(What you have to do): Go through the listing below and gather every line with the word "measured".

(Raw data):
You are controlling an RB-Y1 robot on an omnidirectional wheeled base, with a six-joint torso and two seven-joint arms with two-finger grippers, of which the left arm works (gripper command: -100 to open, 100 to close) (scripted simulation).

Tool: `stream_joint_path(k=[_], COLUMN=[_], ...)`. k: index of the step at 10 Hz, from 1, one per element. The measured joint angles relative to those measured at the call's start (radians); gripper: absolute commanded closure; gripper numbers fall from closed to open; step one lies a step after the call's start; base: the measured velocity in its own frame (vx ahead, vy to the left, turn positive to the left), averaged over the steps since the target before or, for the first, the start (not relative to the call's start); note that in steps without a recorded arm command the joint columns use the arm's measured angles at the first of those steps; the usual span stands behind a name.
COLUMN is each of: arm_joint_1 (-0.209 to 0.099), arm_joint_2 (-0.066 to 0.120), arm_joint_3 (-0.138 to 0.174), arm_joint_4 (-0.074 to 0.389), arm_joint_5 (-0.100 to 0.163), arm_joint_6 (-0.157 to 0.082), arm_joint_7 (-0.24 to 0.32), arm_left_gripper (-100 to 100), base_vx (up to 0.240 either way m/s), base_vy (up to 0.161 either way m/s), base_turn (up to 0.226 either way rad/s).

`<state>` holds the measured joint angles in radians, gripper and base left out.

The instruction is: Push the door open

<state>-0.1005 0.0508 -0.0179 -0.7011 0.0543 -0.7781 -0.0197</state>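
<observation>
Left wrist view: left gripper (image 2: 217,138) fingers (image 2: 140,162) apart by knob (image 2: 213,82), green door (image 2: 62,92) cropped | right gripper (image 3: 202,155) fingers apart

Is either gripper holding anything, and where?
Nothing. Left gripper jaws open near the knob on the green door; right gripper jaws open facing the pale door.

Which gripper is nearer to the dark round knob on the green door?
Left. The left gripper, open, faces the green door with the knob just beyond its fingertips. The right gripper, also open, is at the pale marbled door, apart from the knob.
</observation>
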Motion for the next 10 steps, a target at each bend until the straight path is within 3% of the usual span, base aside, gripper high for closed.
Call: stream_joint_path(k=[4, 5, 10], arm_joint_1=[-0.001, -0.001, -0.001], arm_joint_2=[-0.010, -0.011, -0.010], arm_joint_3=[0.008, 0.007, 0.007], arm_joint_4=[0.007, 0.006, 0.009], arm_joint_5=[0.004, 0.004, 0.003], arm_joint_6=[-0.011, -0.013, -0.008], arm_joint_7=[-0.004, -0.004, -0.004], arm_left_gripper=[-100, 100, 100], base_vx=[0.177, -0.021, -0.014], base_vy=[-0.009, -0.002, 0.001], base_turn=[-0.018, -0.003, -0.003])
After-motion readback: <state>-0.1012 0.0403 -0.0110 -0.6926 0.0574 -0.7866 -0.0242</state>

(Finished task):
Tool: `stream_joint_path(k=[_], COLUMN=[_], ...)`. k: index of the step at 10 Hz, from 1, one per element. The measured joint angles relative to those measured at the call's start (radians); gripper: absolute commanded closure; gripper numbers fall from closed to open; step one lies a step after the call's start; base: the measured velocity in its own frame (vx ahead, vy to the left, turn positive to the left), averaged over the steps since the target before or, for the first, the start (not relative to the call's start); note that in steps without a recorded arm command the joint columns use the arm's measured angles at the first of those steps; the usual span stands behind a name.
`<state>` holds the measured joint angles in radians, gripper and base left out.

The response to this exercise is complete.